Hayaletli ev ilgisini çekmemişti. Sokakta biraz daha ilerledim. Kılık
kıyafetinden göçmendir diye tahmin ettiğim birinin dikildiği eve yanaştım.
Camdan “Gazeteden geliyorum,” diye seslenince beni çağırdı. Eve yaklaşırken
hayalet söylentisinin üzerimdeki etkisini hissettim. Gözümün önünden arabamın
motoru bozulacağı ya da alev alacağı geçti. Anlaşılan ayaküstü konuşacaktık.
“Hoş geldiniz. Ben Hamid,” deyip yaşadıklarını ve meczupla itişmesinden
bahsetti. Ev psikolog Haki’nindi. Meczupta o olmalıydı. Adam ve ailesini evin
önüne çıkartıp fotoğraf çektim. Hamid "Binanın hayaletler tarafından ele
geçirildiğine eminiz," dedi. Fotoğrafları gösterirken “Yaşadığınız
sıkıntının haberini yapacağım. Sizde Göçmen dairesine gidip şikâyette bulunun,”
diye akıl verdim.
Göçmen
dairesinin önü kalabalıktı. İçeri zor girdim. Odamın kapısında bekleyenler
vardı. Koridorlar bavullar, bohçalarla kapanmıştı. Yüzlerinden psikologun evine
yerleştirdiğim Suriyeliler olduklarını tanıdım. İçlerinden biri kolumdan tutup
“Siz Magnus Petersonsunuz değil mi?” diye sordu. Başımla onayladım. Aklı
başında olan birine benzeyen “Adım Hamid. Grubun sözcüsüyüm. Evde hayalet var.
Lütfen bizi başka bir yere yerleştirin,” diyerek talepte bulundu. Ağzıma ilk
gelenleri söylemekten vazgeçtim. “Evde hayalet yok. Olsa bile şu anda verebileceğimiz
başka ev sistemde gözükmüyor,” deyip kestirip attım. Mülteciler aldıkları
cevaptan memnun olmasalar da eşyalarını alıp geri döndüler.
Gazete
merkez binasında baskı öncesi sayfa tasarımlarını incelemekteydim.
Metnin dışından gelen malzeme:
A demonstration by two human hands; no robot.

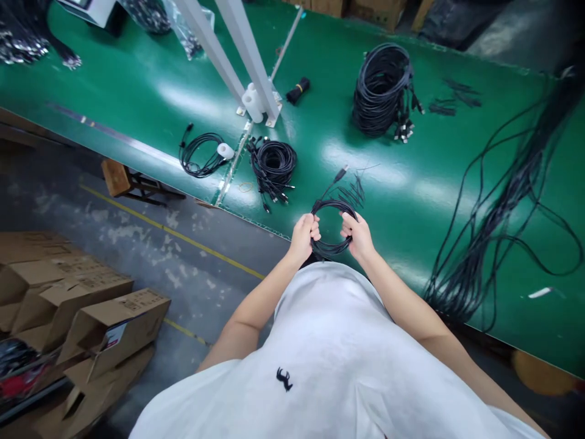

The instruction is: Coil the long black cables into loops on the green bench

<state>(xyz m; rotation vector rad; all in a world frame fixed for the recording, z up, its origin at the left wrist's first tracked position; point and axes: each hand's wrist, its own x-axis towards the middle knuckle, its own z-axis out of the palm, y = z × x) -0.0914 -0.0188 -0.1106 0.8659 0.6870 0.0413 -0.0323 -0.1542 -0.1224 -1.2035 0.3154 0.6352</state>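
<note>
Between my two hands is a coiled black cable (pixel 333 247), held as a ring near the bench's front edge. My left hand (pixel 305 235) is closed around the ring's left side. On the opposite side, my right hand (pixel 357 233) grips it with curled fingers. A plug (pixel 340 174) on a short length of the cable sticks out beyond the coil. Several short black ties (pixel 354 192) lie on the bench just past my right hand. Left of the coil rests a bundle of coiled cables (pixel 274 160) with plugs showing.
The green bench (pixel 320 128) carries a tall stack of coiled cables (pixel 381 91) and long loose cables (pixel 503 213) at right. A grey metal post (pixel 247 55) stands on it beside white rollers (pixel 253 102). A wooden stool (pixel 116 178) and cardboard boxes (pixel 123 311) are on the floor left.
</note>
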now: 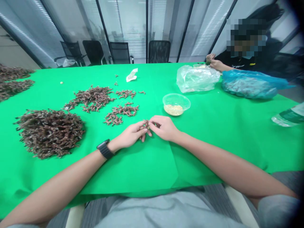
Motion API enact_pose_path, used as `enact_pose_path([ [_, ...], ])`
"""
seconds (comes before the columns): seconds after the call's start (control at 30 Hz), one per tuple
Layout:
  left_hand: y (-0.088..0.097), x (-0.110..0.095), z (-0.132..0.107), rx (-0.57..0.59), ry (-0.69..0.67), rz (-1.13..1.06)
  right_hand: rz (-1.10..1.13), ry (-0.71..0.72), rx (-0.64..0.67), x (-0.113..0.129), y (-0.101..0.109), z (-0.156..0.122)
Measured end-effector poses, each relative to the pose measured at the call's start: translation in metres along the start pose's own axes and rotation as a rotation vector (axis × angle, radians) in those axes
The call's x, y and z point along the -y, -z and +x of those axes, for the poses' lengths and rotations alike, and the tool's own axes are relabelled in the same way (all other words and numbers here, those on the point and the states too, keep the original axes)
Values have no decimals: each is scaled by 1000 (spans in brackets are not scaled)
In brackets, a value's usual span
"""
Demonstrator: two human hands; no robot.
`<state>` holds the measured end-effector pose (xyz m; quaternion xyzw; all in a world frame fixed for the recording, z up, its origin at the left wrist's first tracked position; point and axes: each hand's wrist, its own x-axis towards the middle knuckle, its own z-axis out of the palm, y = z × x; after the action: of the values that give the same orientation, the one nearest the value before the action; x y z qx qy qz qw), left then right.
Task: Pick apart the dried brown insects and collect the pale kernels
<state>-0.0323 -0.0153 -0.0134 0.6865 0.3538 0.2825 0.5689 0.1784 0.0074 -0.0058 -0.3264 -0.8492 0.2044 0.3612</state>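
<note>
Curled left hand [133, 134] and curled right hand [163, 127], both closed in a pinch on one small brown dried sprig [146, 124], seemingly, above the smooth green cloth [147, 164]. To the left, six heaps of brown sprigs [48, 133]; ahead, one clear round plastic tub [176, 99] of pale seeds [173, 110].

Bright, even indoor light, with strip-light glare [23, 30] on the glass wall [133, 28] at 11 o'clock. Soft shadows only. Fisheye bowing toward the edges, dark lens vignette [298, 12] at 2 o'clock, pixelated mosaic patch [245, 36] at 1 o'clock. Sharp centre.
</note>
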Motion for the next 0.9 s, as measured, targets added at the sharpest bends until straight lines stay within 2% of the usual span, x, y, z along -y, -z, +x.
enact_pose_path([
  [0.33,-1,-7,-2,23,-27,131,-8,77,24,1,-1,-2],
  [0.43,0,-9,-3,32,-19,163,21,55,34,-1,-1,-2],
  [0.67,3,-12,-4,64,-3,141,28,2,58,-2,-1,-2],
  [0.9,3,-10,-3,73,-14,125,2,35,63,-3,-1,-2],
])
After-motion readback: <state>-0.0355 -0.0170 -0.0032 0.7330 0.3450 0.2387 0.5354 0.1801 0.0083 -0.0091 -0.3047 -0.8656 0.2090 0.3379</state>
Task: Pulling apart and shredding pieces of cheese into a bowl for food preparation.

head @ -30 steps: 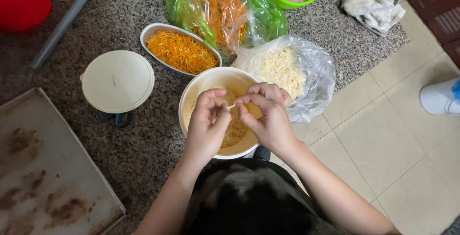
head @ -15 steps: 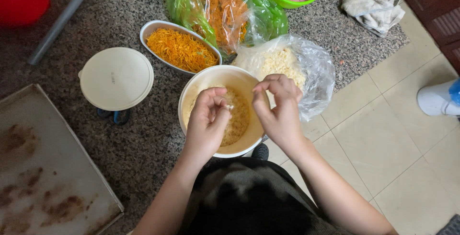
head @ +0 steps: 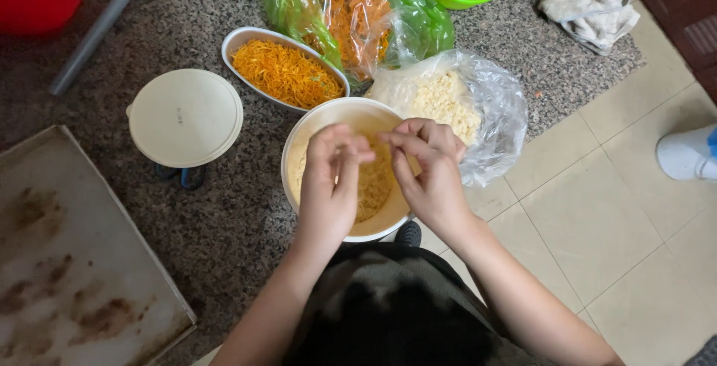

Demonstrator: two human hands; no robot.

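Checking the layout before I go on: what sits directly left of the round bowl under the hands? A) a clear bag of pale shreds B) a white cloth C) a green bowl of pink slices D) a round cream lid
D: the round cream lid lies left of the round bowl, where both hands work.

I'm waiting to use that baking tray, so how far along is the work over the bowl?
Done: shredded yellow bits already lie in the white bowl. In hand: both the left hand and right hand work a small piece over it. Left: the clear bag beside it holds plenty more; the stained tray holds nothing.
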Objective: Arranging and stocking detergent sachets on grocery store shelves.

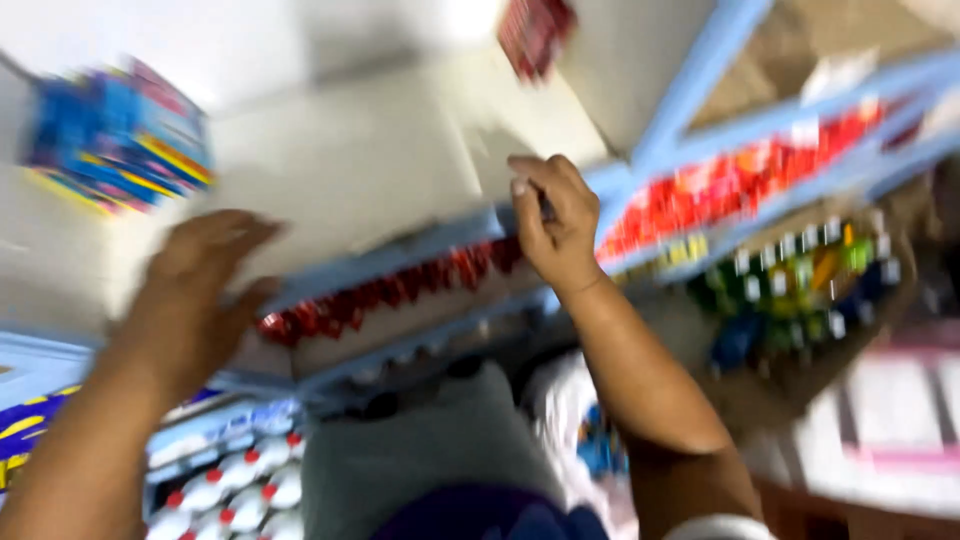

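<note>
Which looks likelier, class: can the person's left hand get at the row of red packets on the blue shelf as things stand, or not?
Probably yes. The left hand lies flat on the pale board, and the red packets sit just below its fingers with nothing visibly between, though the picture is blurred.

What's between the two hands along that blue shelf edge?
In the head view, a row of small red packets runs along the blue shelf edge between the left hand and right hand. Blur hides finer detail.

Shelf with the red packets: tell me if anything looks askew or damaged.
The picture is too blurred to judge damage. The red packets lie in a row along the blue shelf; nothing has plainly spilled. The left hand and right hand rest at the shelf's edge.
</note>
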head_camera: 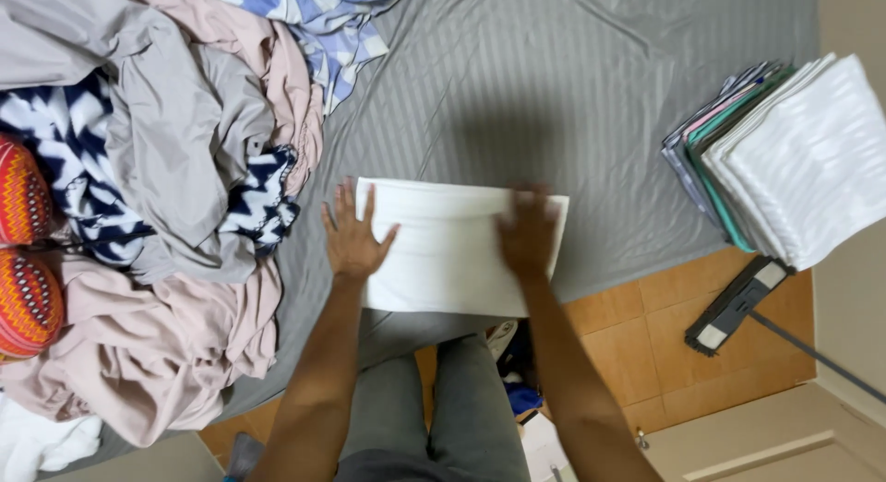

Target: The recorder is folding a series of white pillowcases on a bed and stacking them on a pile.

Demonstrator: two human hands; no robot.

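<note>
While the folded white cloth point(452, 247) lies flat near the front edge of the bed point(554, 95), we see the left hand point(354, 235) pressed on its left end with fingers spread and gripping nothing, and the right hand point(528, 233), blurred, laid flat on its right end. Left of the cloth a heap of loose laundry point(157, 214) covers the bed; to its right sits a stack of folded linens point(784, 159).

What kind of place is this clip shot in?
Probably a home bedroom: a grey sheeted bed heaped with loose laundry, a stack of folded linens, both hands flat on a folded white cloth.
</note>
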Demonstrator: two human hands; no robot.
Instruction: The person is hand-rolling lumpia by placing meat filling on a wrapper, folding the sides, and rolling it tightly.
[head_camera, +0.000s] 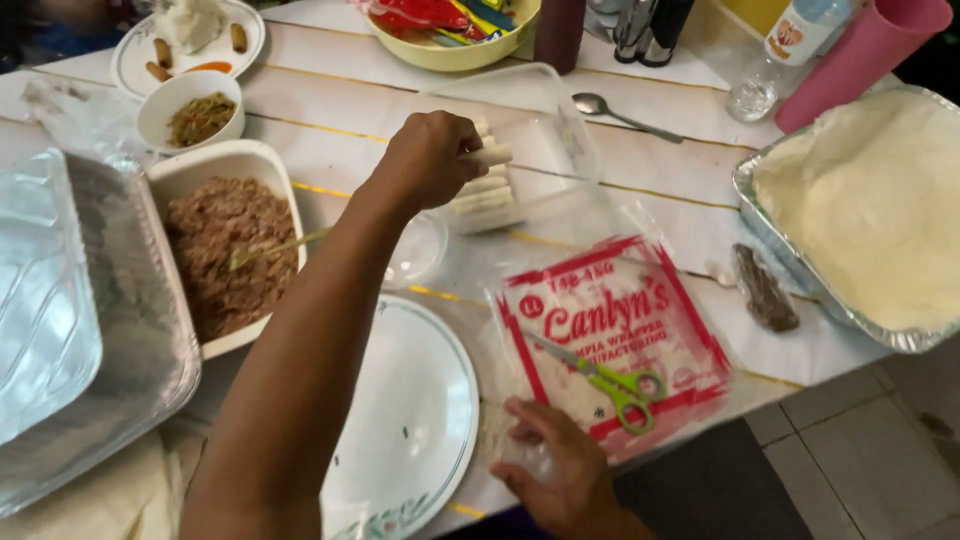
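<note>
Bright, even overhead light, white glare on the foil tray (120, 330), sheen on the clear plastic box (540, 130) beyond it, soft shadows, slight blur, dimmer floor (870, 450) far right

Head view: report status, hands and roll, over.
Left hand shut on a pale rolled wrapper over the clear container. Right hand open on the wrapper packet. Green scissors lying on the packet.
</note>
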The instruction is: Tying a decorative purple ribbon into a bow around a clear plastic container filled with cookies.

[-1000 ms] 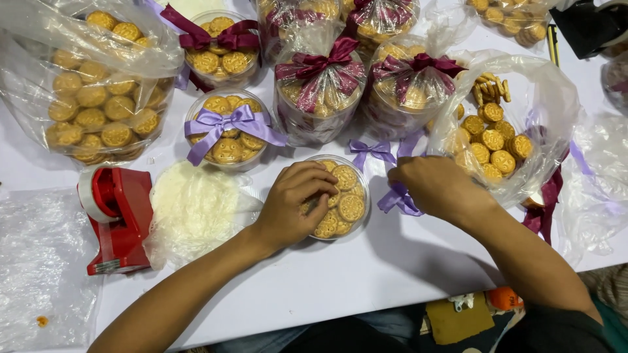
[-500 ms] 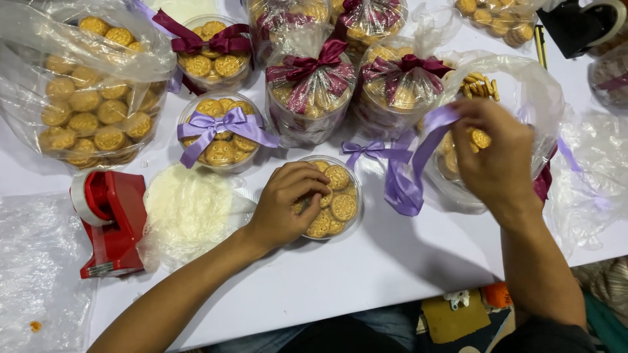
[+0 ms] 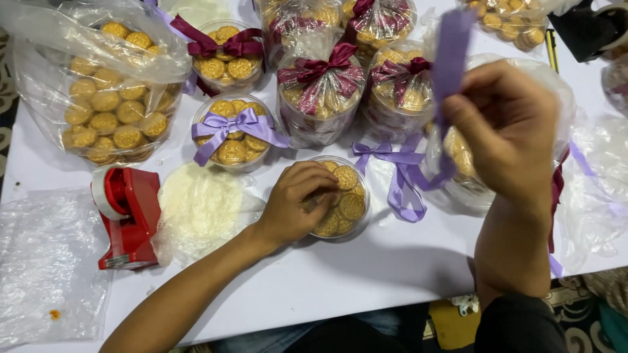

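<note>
The left hand (image 3: pixel 297 206) rests with fingers curled over the round tub of cookies (image 3: pixel 340 197) near the table's middle. The right hand (image 3: pixel 507 131), raised to the right and farther off, pinches a lilac ribbon (image 3: pixel 448 65) running roughly upright; its lower end seems to trail left toward the tub.

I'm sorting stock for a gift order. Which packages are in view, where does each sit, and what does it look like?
Open tub: centre, round, clear, cookies; left hand on it.
Lilac-bow tub: behind, round.
Maroon-bow tubs: back row, wrapped.
Big bag: far left, clear, cookies.
Lilac ribbon: raised by right hand.
</note>
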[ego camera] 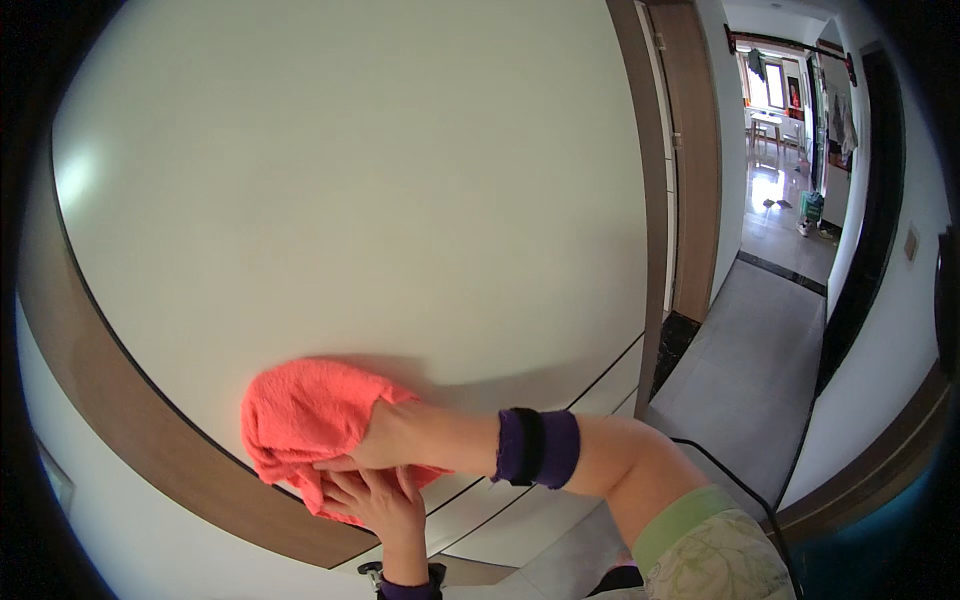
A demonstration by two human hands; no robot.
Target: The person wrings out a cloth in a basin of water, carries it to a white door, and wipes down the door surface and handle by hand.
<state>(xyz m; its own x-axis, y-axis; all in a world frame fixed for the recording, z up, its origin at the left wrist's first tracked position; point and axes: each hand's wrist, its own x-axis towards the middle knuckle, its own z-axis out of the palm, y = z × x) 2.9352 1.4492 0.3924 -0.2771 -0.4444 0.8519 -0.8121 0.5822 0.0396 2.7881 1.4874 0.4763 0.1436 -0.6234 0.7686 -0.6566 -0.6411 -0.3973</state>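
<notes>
A coral-red cloth (307,405) lies bunched against the lower part of a smooth, pale door panel (420,187). My right hand (386,439) reaches in from the right and is mostly wrapped by the cloth; its fingers are largely hidden. From below comes my left hand (386,502), its spread fingers on the cloth's lower folds close to my right hand. A purple band with a black strap (529,448) circles my right forearm. Another dark band (409,585) is on my left wrist at the bottom edge.
A brown frame (202,457) borders the panel at the lower left. To the right, a grey tiled hallway (750,337) leads to a bright room with a table (765,120). A black cable (739,476) runs beside my right arm. A bar (787,43) spans the hallway high up.
</notes>
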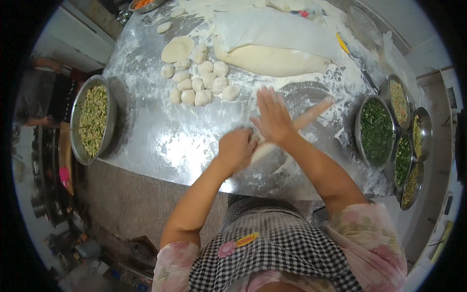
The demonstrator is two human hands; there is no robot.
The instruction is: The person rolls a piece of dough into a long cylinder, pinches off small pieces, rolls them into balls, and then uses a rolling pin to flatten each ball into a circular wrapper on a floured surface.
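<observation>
My left hand (236,148) is curled at the left edge of a small piece of dough (263,152) on the floured metal table (146,131). My right hand (273,116) lies flat, fingers stretched out, over a wooden rolling pin (315,111). The pin slants up to the right and is blurred; its near end is hidden by my hands. Ahead and to the left sit several dough balls (198,84), a flattened dough round (177,49) beside them. Farther off, a large slab of dough (273,60) is partly covered by a translucent sheet (273,31).
A steel bowl of chopped filling (93,120) stands at the left table edge. Bowls of chopped greens (377,131) and other fillings (398,102) crowd the right side. A yellow-handled tool (343,43) lies at the far right. Another person's arm (47,64) shows at far left.
</observation>
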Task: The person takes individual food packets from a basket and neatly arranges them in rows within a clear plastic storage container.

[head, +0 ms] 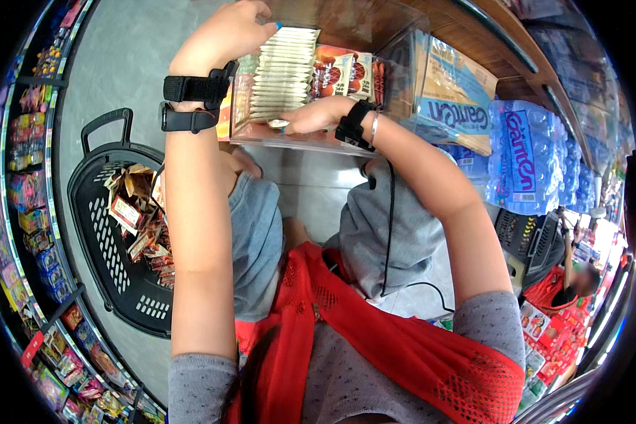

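Observation:
A clear plastic bin (297, 137) stands before me, holding a tight row of pale, thin snack packets (286, 74) on edge. My left hand (228, 32) is over the bin's far left corner, thumb apart from the forefinger beside the row's far end; nothing shows between them. At the near end of the row, my right hand (318, 114) reaches down inside the bin. Its fingertips meet a small whitish piece, and whether they grip it is unclear. Right of the row lie red-and-white snack packets (339, 74).
On the left floor stands a black shopping basket (98, 222) with loose brown and red packets (138, 212). Stocked shelves (32, 159) line the far left. At right are a cardboard carton (456, 90) and shrink-wrapped bottle packs (524, 159). A black cable (389, 228) hangs near my knee.

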The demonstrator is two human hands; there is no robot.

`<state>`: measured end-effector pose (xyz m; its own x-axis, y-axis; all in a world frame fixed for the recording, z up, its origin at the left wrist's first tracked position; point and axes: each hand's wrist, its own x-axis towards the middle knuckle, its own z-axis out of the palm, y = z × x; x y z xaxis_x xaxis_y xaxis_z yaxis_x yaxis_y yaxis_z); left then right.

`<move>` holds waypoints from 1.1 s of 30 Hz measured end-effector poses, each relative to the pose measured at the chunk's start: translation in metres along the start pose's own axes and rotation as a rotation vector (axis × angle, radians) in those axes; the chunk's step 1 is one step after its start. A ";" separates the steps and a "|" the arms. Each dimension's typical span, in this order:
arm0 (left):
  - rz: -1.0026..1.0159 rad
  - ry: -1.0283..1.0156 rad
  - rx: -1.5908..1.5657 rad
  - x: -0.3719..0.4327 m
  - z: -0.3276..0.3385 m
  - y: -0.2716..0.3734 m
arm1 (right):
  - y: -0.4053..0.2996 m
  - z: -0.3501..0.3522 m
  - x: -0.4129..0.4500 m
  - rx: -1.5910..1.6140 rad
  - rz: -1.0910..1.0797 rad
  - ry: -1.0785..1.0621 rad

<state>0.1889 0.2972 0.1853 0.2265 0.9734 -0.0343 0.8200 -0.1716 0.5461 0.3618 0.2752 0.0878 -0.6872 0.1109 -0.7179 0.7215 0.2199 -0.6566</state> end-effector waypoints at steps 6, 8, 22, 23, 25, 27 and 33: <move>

Özel
röportaj olmadığında teknik konularda özellikle sayfa hazırlamada yenilere
yardım ederdim. Hodur, ayakkabıları çamurlu anlaşılan sahadan gelmişti. “Gunlaug,
takımın antrenmanı sonrası göçmenlerin evi önünden geçiyordum.
Boşaltmamışlardı. Merak edip durdum. Göçmen dairesi yeni yer göstermemiş,”
deyip flaş belleğini laptopa soktu. “Arkadaşım baskı hazır senin futbolcuların
haberi yarına kalır. Ama tüy yumağının bir aylık mamasını alırsan bir şeyler
yaparız,” diyerek inceden rüşvetimi istedim. Gülümseyerek “Hallederiz,” dedi.
“Acaba evde hayalet var mı yok mu?” diye sesli düşündüm. Arkadaşım fotoğrafları
açtırırken ”Gidip bir baksana,” dedi. Dizlerimin bağı çözüldü. Sustum. “Köpek
korkunu anlıyorum ama hayalet deme,” diye hafiften küçümsedi.
Akşam
olmuş iş yerleri boşalmaktaydı. Göçmenlere yeni yer göstermeyip evime geri
gönderen adam henüz çıkmamıştı. Gudrid “Sevgilim evimizi geri al,” diye kulağıma
fısıldadı. Doğuma fazla kalmamıştı. Bebeğimiz mutlaka kendi odasında
doğmalıydı. Evimle aramdaki en büyük engel kapıya çıktı. Anahtarın bip sesiyle
kapıları açtı. Binerken arkasından yaklaşıp bıçağımı boğazına dayadım. Ön
koltuğa geçtim.
İş
çıkışı trafik sıkışmıştı. Hodur’a köpek maması aldırmıştım. Sayesinde köpek
korkumdan eser kalmamıştı. “Gunlaug, saklasan da hayaletlerden korktuğun
ortada. Yerinde olsam o eve gider, bodruma girerdim,” derken uluyordu. “Hodur,
hayaletlerden korkmuyorum,” desem de söylediğime bende inanmamıştım. “Kenara
çek Gunlaug. Yürüyerek daha çabuk eve giderim,” diyen arkadaşım kemerini çözüp
arabadan indi. İnmesiyle trafik açıldı. Psikoloğun evine doğru direksiyonu
kırdım. Sokağa girince yavaşladım. Evde ışıklar yanmaktaydı. Bodrum pencereleri
karanlıktı. Ses yapmadan girerim diye düşünürken vazgeçtim. Vites
yükseltiyordum ki bir araba beni sollayıp önümde durdu. Az kalsın çarpacaktım.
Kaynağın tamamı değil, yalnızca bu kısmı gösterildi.